When NATO jets attacked Serbian military targets in Kosovo in 1999, relations between the West and Russia plummeted to lows not seen since before the Soviet collapse eight years earlier.
Russia, under the presidency then of Boris Yeltsin, complained that NATO was attacking a sovereign nation, unprompted, and was setting a dangerous precedent. NATO, Washington included, said atrocities allegedly being committed against the Kosovars justified the intervention.
Since then, Russia has thrown the West’s reasoning back in its face, most recently in Ukraine’s Crimea, when the Kremlin used allegations — spurious, at best — that ethnic Russians were in danger as justification for intervening.
Wesley Clark, the former NATO commander who was in charge during the 1999 Kosovo air war, rejects any parallels between Kosovo and Crimea.
Wesley Clark was Supreme Allied Commander Europe for NATO when Kosovo crisis happened, and he’s regularly questioned on the justification for, and the fallout from, the attack.
In a recent interview in Washington with VOA’s Albanian Service, Clark distinguished between what happened in Kosovo and what’s happening today in Ukraine.
Wesley Clark, the former NATO commander who was in charge during the 1999 Kosovo air war, rejects any parallels between Kosovo and Crimea. |
VOA News
June 13, 2014 9:12 PM
Wesley Clark, the former U.S. general who was NATO commander in 1999 when NATO air strikes in Kosovo, denies any parallel between Kosovo and the Russian intervention in Crimea earlier this year. In a recent interview in Washington with VOA's Albanian Service, he said the situation in Crimea was 'a manufactured crisis by Mr. Putin.'
VOA: “Do you see any parallel between Kosovo and Crimea?”
CLARK:
What Russia is doing in Ukraine is not in any way parallel to what NATO did in Kosovo because in Kosovo you had a group of people who were fighting to preserve their own culture against the Serb repression. What is happening in Ukraine has nothing to do with this. The Russian population is not under any repression in Ukraine whatsoever. Instead, what we got is a manufactured crisis by Mr. Putin who is trying to draw similarities but there are no similarities whatsoever. The only real similarity is that when people get a taste of democracy, they want more of it; they want a chance to select their own leaders, they want a government that is free of corruption, they want a chance to be treated with dignity and they want to be part of the movement of western civilization. That does have a similarity between what happened in Kosovo 15 years ago and the progress made since and the aspirations of the people in Ukraine.

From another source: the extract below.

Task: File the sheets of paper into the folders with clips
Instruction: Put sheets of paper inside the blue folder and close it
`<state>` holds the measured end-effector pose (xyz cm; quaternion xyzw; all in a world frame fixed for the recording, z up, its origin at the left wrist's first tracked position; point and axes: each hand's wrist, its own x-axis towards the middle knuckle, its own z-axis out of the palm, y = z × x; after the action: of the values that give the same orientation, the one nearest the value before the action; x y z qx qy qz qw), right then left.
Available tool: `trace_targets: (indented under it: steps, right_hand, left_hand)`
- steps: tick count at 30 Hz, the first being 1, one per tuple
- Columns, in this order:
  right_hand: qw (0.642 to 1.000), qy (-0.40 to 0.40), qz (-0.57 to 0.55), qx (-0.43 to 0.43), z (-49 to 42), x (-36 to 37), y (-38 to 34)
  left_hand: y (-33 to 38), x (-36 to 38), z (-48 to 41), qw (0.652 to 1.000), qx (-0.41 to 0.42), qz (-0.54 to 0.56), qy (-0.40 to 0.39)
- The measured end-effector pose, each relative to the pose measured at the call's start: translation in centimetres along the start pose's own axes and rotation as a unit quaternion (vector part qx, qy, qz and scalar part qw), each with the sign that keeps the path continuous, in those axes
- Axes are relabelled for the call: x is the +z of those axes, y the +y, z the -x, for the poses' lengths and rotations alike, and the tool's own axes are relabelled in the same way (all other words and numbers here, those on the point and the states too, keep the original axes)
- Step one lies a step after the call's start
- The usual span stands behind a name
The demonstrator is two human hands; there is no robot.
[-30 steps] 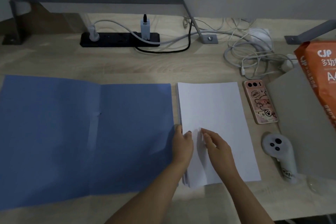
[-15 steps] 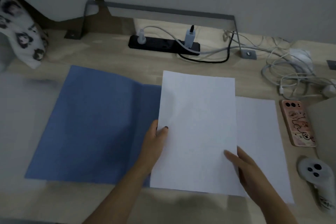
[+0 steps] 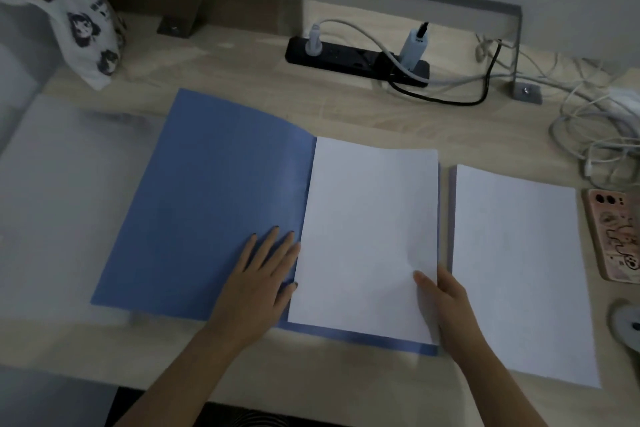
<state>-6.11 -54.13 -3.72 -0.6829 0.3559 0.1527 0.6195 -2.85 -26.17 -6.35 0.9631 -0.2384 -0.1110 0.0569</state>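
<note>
An open blue folder (image 3: 214, 204) lies flat on the wooden desk. A white sheet (image 3: 370, 232) lies on the folder's right half. My left hand (image 3: 259, 281) rests flat with straight fingers on the folder, just left of the sheet's edge. My right hand (image 3: 446, 305) holds the sheet at its lower right edge, thumb on top. A stack of white paper (image 3: 519, 270) sits to the right of the folder. No clip is visible.
A phone in a pink case (image 3: 613, 236) lies right of the stack, a white controller (image 3: 627, 326) below it. A black power strip (image 3: 356, 61) and tangled cables (image 3: 595, 128) run along the back. A printed fabric bag (image 3: 79, 17) hangs at the far left.
The sheet, held above the folder half a second ago, now lies on its right half. My left hand let go of the sheet's edge and lies flat on the folder.
</note>
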Motion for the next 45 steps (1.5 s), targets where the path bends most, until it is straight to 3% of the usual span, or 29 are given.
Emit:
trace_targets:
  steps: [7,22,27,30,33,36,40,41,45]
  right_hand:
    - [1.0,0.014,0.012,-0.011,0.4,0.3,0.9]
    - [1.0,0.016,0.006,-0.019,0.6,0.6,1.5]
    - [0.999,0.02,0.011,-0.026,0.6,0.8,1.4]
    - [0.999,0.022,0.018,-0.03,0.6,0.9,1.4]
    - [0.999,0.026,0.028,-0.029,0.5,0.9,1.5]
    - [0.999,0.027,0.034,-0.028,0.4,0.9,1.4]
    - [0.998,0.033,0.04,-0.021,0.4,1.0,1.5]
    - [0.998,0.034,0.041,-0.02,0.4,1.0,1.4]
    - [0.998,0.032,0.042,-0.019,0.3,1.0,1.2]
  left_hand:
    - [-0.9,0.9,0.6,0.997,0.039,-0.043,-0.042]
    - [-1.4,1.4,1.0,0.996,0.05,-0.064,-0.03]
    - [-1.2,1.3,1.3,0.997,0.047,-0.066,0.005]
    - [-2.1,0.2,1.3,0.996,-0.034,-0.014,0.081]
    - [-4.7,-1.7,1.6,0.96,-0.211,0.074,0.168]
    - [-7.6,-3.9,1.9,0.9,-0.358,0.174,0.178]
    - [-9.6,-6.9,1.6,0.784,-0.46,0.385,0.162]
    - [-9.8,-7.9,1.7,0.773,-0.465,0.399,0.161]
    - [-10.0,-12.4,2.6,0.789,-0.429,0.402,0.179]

VOA: How has the West reacted towards the crisis in Ukraine?
CLARK:
I think that what the West has to do is we have to help the government of Ukraine. It has to clean the remains of the aggression in its eastern areas, it has to develop economically, it has to follow through on the promised reforms and bring democracy and economic growth to the people of Ukraine. Ukraine is a big country. It is 45-46 million people. It has got a lot of modern industry; it also has a lot of very key resources. There is no reason for it not to be one of the leading countries of Europe. It should be, and hopefully now it will be.
VOA: How can you square that with the economic interests that the EU is having in Russia?
CLARK:
I think that the EU has to sort through this. The purpose of the European Union expansion is to bring stability to the East and ultimately that stability will come to Russia. There is no long term reason that Russia can’t be part of the same peaceful community of nations. But they can’t military forces and take military action and change boundaries like this. That’s wrong!